Só não sabia que, por trás da pelúcia, durante trinta e poucos anos, o pai fora duplo: balconista e operário em fábrica de brinquedos.

***

"Não consigo pescar, estou uma arara!", disse ele (nervoso) sobre o cardume fugidio que dançava pelo mar bravo, mar azul, cuja vista lembrava o mais amplo e múltiplo prisma. "Certas pessoas não conseguem enxergar as coisas boas", comentaram meus amigos já consternados.
...
Com tanta natureza em volta, ele tinha justamente que se deter nos peixes, os quais jamais cederiam às suas expectativas de fome. Sim, porque acabara a comida (e vara de pescar não tinha), a água já não existia e tudo secava. Ele e meus amigos, pensativos pelo horizonte, terra não vista. Todos perdidos, todos cor de âmbar, todos quase-partes do oceano: amiga X era a ponta do coral, amigo W um pólipo anêmico, amiga Q uma moreia exposta, e ele, ah, insistentemente a esponja bipartida. Eu aqui, com toda minha onisciência, posso dizer o que acontecerá. A mim foi concedida a visão periférica, ver para frente porém fixando o entorno. Portanto, sei que estão no naufrágio, sei que são quase-partes do oceano, sei que a fome chega e a sede aperta. Acalmem-se, amigos, está perto de se ver apenas água, até não mais findar. O barco afunda, e com ele finda esta narrativa.

terça-feira, 7 de setembro de 2010

Peguei a faca, cortei o soneto, caiu no chão, virou uma prosa

Eu poderia começar um texto de forma extremamente metafórica, mas não o farei. Optei pela coisa hermética porque com ela me dou muito bem, às vezes. Se me encontro aqui, hermético, tratarei de ser breve, pois minha luz está acabando e em mim soa um toque de recolher interno. Já arrumei todas as gavetas, fechei as portas dos armários, cerrei todas as reentrâncias do apartamento. Quando a gente vai se mudar acontece de querermos vedar todas as lembranças de nós em nosso antigo recinto, para o outro morador não nos tirar das paredes e do assoalho. É o que faço, com extrema paciência e sabedoria, porque venho aprendendo muito com o tempo e a pressa só me faz mal. Gosto muito de mastigar a comida pelo menos cem vezes, com leveza de pasto, porque ao chegar ao meu estômago, dela restarão apenas moléculas. Essas moléculas entrarão por dentro de mim fazendo fila indiana, eu que sou congestionado pelo ar que me sobe através das narinas.
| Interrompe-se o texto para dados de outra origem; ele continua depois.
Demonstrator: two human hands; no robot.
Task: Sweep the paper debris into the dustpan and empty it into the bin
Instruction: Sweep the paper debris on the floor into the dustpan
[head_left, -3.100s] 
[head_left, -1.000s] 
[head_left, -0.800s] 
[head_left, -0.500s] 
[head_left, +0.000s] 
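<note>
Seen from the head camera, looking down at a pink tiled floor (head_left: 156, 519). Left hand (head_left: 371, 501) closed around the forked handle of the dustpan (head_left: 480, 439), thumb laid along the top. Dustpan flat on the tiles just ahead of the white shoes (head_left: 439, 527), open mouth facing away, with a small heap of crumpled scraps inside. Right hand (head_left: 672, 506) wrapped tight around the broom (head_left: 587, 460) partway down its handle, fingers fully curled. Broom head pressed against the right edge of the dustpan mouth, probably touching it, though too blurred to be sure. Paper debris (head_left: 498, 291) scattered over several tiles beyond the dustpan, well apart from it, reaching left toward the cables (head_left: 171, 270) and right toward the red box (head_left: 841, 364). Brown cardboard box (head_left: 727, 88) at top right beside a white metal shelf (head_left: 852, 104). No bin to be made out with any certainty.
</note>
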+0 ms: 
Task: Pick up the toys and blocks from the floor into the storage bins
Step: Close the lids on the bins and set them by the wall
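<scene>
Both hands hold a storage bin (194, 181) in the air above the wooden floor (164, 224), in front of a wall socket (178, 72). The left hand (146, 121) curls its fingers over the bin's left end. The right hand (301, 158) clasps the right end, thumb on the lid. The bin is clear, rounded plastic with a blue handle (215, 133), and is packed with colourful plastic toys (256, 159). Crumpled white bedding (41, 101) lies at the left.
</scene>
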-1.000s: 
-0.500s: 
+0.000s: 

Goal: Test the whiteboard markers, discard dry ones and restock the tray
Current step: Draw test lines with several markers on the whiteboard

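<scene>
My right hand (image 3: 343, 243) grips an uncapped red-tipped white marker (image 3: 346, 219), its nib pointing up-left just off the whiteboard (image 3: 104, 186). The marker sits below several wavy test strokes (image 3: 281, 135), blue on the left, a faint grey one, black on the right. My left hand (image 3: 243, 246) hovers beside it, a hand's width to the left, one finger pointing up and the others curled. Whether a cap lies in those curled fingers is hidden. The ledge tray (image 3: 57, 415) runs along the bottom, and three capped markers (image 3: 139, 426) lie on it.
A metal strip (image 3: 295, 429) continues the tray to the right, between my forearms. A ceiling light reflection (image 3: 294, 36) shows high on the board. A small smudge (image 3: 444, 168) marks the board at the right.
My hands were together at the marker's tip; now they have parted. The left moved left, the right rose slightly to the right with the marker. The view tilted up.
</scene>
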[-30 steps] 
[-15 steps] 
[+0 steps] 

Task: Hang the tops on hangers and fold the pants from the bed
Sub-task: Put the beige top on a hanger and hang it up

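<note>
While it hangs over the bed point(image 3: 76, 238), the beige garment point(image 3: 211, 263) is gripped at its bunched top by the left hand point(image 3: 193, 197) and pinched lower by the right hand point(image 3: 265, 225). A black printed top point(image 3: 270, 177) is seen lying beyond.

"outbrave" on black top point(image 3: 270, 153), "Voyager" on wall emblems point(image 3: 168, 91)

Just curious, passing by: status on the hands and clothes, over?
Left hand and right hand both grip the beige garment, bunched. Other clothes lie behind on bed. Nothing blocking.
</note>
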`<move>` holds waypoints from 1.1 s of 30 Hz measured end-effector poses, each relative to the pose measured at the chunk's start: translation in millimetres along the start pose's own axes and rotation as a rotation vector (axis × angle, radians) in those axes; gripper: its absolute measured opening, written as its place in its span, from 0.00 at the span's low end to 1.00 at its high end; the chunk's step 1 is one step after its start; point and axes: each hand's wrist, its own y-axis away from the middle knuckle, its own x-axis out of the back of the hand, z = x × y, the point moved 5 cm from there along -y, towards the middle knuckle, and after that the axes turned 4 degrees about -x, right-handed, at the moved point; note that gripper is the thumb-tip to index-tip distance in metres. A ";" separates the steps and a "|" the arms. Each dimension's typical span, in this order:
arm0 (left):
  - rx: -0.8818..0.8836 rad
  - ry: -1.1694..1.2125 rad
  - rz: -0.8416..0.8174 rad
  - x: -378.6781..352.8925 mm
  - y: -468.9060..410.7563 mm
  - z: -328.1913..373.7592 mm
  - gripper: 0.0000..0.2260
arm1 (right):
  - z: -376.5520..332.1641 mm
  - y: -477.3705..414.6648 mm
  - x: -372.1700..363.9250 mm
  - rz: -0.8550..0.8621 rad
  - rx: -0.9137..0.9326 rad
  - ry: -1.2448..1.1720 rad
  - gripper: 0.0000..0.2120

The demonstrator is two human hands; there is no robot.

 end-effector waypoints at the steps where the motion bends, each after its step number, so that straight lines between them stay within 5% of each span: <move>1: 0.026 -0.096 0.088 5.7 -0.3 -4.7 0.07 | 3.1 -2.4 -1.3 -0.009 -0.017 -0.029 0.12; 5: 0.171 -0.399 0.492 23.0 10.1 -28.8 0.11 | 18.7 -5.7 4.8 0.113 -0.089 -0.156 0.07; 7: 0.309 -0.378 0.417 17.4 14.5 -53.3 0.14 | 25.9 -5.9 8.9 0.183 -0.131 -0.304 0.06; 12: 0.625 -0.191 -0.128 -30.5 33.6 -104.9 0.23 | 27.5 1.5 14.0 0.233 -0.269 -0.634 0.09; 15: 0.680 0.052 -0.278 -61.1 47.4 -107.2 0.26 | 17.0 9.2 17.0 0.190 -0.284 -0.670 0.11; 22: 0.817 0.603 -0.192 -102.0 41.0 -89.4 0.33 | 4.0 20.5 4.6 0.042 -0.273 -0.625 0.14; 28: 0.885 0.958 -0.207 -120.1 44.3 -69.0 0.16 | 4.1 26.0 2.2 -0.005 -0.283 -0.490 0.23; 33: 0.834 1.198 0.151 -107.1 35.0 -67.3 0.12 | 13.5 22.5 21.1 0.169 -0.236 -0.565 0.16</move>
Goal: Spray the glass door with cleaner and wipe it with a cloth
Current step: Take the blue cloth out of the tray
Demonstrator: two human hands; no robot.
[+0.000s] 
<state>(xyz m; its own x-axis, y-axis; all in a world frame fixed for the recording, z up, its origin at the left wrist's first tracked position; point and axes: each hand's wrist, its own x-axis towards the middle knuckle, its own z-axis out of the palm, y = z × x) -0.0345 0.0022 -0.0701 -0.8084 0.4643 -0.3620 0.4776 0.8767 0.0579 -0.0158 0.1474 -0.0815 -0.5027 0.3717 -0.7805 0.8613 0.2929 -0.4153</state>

Há muito desaprendi a olhar o relógio devido à minha ânsia tremenda em saber quantas moscas faleciam em milésimos de segundo, quantas pessoas respiravam o mesmo ar e eram invadidas por moléculas ou partículas, vida microscópica que me deixava noites sem dormir tentando quantificá-la. Se agora estou aqui, coletando as palavras de que preciso para escrever, só consigo porque não vejo que o tempo passa. Ele inevitavelmente está correndo, embora eu tenha sonhado inúmeras vezes com sua parada, seu desejável estacionamento que me permitiria preservar pessoas, fotografar momentos, escrever poesias a quem de mim se afastasse. Não consegui fazer tudo isso, mas não me arrependo, já que agora posso falar muito melhor sobre as coisas. Adquiri uma isenção enorme, e de mim escapo como quem foge de um incêndio. Talvez eu arda por dentro, talvez seja frio como um deserto de gelo, não sei, preciso respeitar o toque de recolher. A lâmpada que me serve está queimando, tenho que terminar. Ouço a sirene, vocês não ouvem?, devem estar surdos, mas há um alarde tremendo que prenuncia: meu navio acabou de ancorar.